Not everyone can be a Nike guy. It requires a certain attitude. For example: Michael Jordan refusing to wear Reebok at the 1992 Olympics, or Charles Barkley joking about becoming a porn star. Katz shows how Nike created the spectacular imagery and marketing campaigns that made Jordan, Barkley and Bo Jackson international icons. He also documents Nike's increasingly influential role in the management of its high-priced talent, taking us inside lucrative endorsement deals involving Jim Courier, Andre Agassi, Deion Sanders, Alonzo Mourning and Pete Sampras, as well as behind-closed-doors negotiations with the NBA and the NCAA as it considers a controversial plan for a collegiate Super Bowl brokered by Nike and superagent Michael Ovitz.
Nike is the company of the future because it understands the power of imagery and knows how to market those images all over the world. A truly global corporation, Nike relies on capital from Japan to manufacture shoes in Asia that are sold to one out of every four athletic-shoe buyers in Europe. Katz follows Nike all over the world, from a nineteen-year-old Korean gluing shoes in a factory to an advertising wunderkind in Oregon creating the legendary "Bo Knows" campaign to the fanatical Nike kids who rush into stores the day new shoes hit the street.
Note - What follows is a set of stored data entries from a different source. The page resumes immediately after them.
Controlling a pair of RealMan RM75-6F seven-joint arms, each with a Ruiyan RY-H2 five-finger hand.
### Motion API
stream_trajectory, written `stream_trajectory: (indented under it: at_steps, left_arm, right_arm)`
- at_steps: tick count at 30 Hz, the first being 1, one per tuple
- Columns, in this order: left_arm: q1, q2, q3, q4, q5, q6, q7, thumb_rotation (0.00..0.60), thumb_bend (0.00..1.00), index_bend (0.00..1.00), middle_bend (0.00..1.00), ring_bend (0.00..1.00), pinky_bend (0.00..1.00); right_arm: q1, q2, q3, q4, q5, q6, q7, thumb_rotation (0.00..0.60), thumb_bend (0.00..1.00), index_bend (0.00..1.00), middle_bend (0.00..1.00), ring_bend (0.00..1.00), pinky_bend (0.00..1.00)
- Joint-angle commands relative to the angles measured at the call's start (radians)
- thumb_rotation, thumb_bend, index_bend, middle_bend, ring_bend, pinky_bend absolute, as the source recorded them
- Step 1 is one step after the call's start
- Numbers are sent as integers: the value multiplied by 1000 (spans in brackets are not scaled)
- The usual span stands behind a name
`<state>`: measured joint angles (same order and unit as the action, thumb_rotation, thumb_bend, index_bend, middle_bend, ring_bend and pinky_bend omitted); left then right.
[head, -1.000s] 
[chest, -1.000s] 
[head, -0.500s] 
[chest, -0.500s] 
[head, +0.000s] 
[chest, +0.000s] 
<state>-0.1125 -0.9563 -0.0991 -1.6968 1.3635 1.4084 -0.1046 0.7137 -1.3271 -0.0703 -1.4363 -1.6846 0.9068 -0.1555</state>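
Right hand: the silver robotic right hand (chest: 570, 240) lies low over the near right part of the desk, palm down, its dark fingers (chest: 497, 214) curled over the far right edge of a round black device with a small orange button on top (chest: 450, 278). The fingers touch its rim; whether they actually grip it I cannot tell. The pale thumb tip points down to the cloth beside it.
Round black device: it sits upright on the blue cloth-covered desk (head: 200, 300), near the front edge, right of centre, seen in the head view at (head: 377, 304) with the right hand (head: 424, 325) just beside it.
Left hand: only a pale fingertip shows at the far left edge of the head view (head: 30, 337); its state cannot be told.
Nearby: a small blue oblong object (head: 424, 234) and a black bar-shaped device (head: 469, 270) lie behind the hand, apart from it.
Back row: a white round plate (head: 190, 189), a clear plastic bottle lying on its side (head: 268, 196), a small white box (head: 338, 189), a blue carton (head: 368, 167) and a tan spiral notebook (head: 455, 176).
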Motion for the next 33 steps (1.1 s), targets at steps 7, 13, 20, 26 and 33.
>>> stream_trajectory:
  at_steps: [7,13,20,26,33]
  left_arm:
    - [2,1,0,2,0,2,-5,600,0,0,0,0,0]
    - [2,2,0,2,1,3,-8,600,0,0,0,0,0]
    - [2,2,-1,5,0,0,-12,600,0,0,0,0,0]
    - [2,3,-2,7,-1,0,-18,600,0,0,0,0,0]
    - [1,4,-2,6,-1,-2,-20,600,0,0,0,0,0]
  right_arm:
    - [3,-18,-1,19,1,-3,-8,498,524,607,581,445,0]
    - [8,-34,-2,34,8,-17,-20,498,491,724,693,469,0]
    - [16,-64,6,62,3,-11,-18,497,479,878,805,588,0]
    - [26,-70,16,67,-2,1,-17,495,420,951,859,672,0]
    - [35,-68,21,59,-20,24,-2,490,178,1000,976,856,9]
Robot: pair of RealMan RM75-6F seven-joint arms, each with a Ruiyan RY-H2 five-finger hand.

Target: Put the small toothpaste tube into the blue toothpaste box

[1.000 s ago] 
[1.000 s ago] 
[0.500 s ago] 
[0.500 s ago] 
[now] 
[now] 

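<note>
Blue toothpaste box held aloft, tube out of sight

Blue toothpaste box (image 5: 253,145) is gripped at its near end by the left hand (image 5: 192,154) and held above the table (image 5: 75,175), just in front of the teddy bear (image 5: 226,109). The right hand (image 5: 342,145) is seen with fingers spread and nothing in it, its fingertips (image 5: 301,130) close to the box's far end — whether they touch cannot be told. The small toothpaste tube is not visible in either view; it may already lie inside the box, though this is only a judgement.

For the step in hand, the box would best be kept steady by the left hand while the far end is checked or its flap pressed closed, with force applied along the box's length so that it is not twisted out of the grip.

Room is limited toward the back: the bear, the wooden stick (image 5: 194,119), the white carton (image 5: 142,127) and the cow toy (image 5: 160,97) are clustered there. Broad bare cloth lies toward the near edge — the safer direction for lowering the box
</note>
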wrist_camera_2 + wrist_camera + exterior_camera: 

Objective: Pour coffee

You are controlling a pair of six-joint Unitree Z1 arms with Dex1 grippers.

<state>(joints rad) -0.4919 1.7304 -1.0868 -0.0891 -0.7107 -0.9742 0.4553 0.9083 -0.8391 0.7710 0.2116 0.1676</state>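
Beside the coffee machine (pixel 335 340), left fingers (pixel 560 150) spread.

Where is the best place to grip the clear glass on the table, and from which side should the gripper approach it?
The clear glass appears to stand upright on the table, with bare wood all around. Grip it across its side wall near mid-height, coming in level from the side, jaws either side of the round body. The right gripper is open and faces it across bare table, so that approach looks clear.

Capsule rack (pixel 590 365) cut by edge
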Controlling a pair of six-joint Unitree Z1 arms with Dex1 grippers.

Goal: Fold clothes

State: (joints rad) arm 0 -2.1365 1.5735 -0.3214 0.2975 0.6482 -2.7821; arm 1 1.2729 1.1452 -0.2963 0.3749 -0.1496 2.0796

To today's youth, a pair of Air Jordans possess the same status as a sleek red convertible did to a previous generation.
Along the way, Katz describes the creation and design of Nike shoes, revealing technology worthy of a James Bond movie. He examines the charges leveled against Nike: that the company is exploiting Asian peasants, corrupting younger athletes and recklessly stirring consumer fever in urban America. He also discusses the corporate spirit and strategies that have made Nike one of the great business stories of the past two decades.
Just Do It is about the business of sports and the sport of business. It is also the story of a culture in which the sight of an athlete in flight can still evoke awe.